Когда его жесткие очертания размылись сумерками и туманом и совсем пропали из виду, асфальт, терпевший уже сутки удары капель монотонного и неутомимого дождя, начал странным образом ворочаться. Точнее – одна его область, диаметром не более 10 сантиметров… Вскоре этот небольшой кусок, источающий резкий запах дегтя, поднялся немного вверх небольшим конусом, а по прошествии еще нескольких минут – материализовался в довольно высокого человека, сгорбившегося от страха незнания возможностей обретенного тела, которое никак не хотело ему повиноваться. Хлестко бившие капли причиняли ему боль, но, не пытаясь избежать, он изучал ее. Рожденному из асфальта существу было неприятно находиться на провинциальной железнодорожной станции, наполненной призраками слез и радостей, прибывающих и уезжающих с тяжелыми чемоданами офицеров уже с проседью в волосах, их жен с выбившимися из платка прядями, заносчивых студентов, ворчливых старух, докучающих своими наполовину выдуманными воспоминаниями. Все они, сами того не желая, остались здесь навсегда.

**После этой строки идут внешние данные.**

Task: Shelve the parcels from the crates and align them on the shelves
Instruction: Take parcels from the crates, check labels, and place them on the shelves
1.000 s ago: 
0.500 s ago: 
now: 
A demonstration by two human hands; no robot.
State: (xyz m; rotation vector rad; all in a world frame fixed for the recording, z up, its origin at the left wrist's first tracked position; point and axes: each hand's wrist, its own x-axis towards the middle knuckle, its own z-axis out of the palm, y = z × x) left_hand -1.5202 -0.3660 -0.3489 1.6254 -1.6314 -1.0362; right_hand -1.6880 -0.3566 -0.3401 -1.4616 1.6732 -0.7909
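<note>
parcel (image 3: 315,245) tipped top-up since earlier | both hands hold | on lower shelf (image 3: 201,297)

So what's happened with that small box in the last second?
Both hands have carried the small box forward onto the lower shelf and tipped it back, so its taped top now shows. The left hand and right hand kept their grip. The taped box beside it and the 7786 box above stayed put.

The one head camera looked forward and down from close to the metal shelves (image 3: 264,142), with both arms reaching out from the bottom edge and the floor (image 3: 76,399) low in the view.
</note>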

На следующий день, одетый в серый дешевый костюм гражданин, легко слившись с толпой, вошел в вагон паровоза, отправлявшегося в Ленинград, и занял свое место, немного неуверенно, будто извиняясь за свое присутствие. Его растерянный взгляд, подозрительное удивление самым обыденным вещам, отталкивало, вызывало у окружающих неприязнь, подобно той, что вызывает городской сумасшедший, блажной, толкующий о раскаянии и наполняющий город в веселой житейской суете чем-то пугающим.

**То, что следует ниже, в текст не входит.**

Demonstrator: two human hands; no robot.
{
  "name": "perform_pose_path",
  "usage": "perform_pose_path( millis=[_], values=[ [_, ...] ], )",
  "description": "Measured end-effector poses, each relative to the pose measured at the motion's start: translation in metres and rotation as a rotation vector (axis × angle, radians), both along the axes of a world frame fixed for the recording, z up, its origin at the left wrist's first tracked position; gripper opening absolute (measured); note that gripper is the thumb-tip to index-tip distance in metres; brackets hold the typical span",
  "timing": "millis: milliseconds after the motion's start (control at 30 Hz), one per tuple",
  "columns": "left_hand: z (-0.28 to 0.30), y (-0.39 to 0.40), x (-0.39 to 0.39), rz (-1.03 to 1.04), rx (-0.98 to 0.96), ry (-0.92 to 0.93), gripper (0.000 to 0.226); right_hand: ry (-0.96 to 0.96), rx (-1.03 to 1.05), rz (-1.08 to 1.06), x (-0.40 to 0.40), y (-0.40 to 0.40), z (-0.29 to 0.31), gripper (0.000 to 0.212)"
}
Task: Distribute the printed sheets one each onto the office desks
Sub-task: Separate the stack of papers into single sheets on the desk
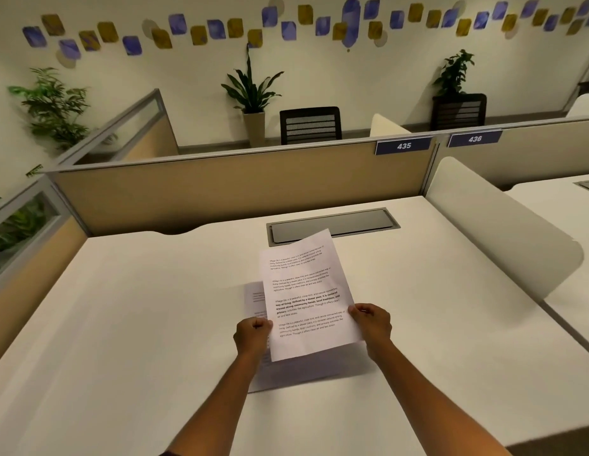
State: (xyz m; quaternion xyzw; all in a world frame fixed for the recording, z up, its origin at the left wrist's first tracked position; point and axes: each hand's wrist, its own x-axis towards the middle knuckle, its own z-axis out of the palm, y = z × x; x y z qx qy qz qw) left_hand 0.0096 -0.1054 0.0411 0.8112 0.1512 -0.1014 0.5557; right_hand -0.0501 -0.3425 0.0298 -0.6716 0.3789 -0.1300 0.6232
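Observation:
A printed sheet (306,297) with several blocks of text is held tilted above the white desk (138,307). My left hand (253,334) grips its lower left edge and my right hand (372,322) pinches its right edge. Under it, more printed paper (255,301) shows at the left side, partly hidden by the top sheet and my left hand; I cannot tell whether it lies on the desk or is held.
A grey cable hatch (332,225) is set into the desk behind the sheet. Beige partitions with labels 435 (403,145) and 436 (474,138) stand at the back. A white divider (503,232) separates the neighbouring desk (556,195) on the right. Chairs and plants stand beyond.

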Motion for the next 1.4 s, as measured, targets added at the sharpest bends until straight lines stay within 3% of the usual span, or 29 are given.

Гражданин в сером костюме под градом пристальных взглядов пассажиров, уже заметивших его странности, вышел на мокрую от октябрьского дождя платформу не спеша, волоча за собой отчего-то нывшую и немного еще пахнущую дегтем ногу.   
В одном из Ленинградских буржуазных салонов с огромными витринными окнами он приобрел фрак в английском вкусе, в одной из кофеен выпил чашку espresso и скривился от непривычного ощущения и крепости напитка, в одном из театров раздражал зрителей своими несдержанными репликами в ответ на речи актеров.
И сейчас вас, наверное, интересует, откуда у материализовавшегося из асфальта гражданина имеются средства на фрак, билет на паровоз и прочие блага России 1925 года.
Его рождение было неслучайно. Кто-то вложил в его сознание некие правила социального поведения, названия предметов, действий. Но эти знания были столь ничтожны, что их не хватало, чтобы казаться адекватным. В силу этих обстоятельств, ему неведомо было, что такое отказ. И наш герой просто подошел к проходящей мимо даме, явно выбивавшейся своим внешним обликом из вокзальной толпы. Слишком не по-советски, слишком вычурно, слишком дорого… Слишком. Она, с глумливой улыбкой на красных губах, ловила на себе восхищенные и осуждающие взгляды. Платье, повисшее на острых плечах, немного открывало ноги в шелковых чулках, шляпа-колокол бросала тень на густо накрашенные черным глаза, длинная нить жемчуга на холеной шее, ломаные, совсем не пластичные движения. Человек в сером подошел к этой не то актрисе, не то сумасшедшей, и попросил немного денег. Его наивная просьба весьма позабавила иностранку (она премило грассировала и произносила слова с акцентом) и дама легкими движениями изящных пальчиков отсчитала достаточное количество бумажных банкнот.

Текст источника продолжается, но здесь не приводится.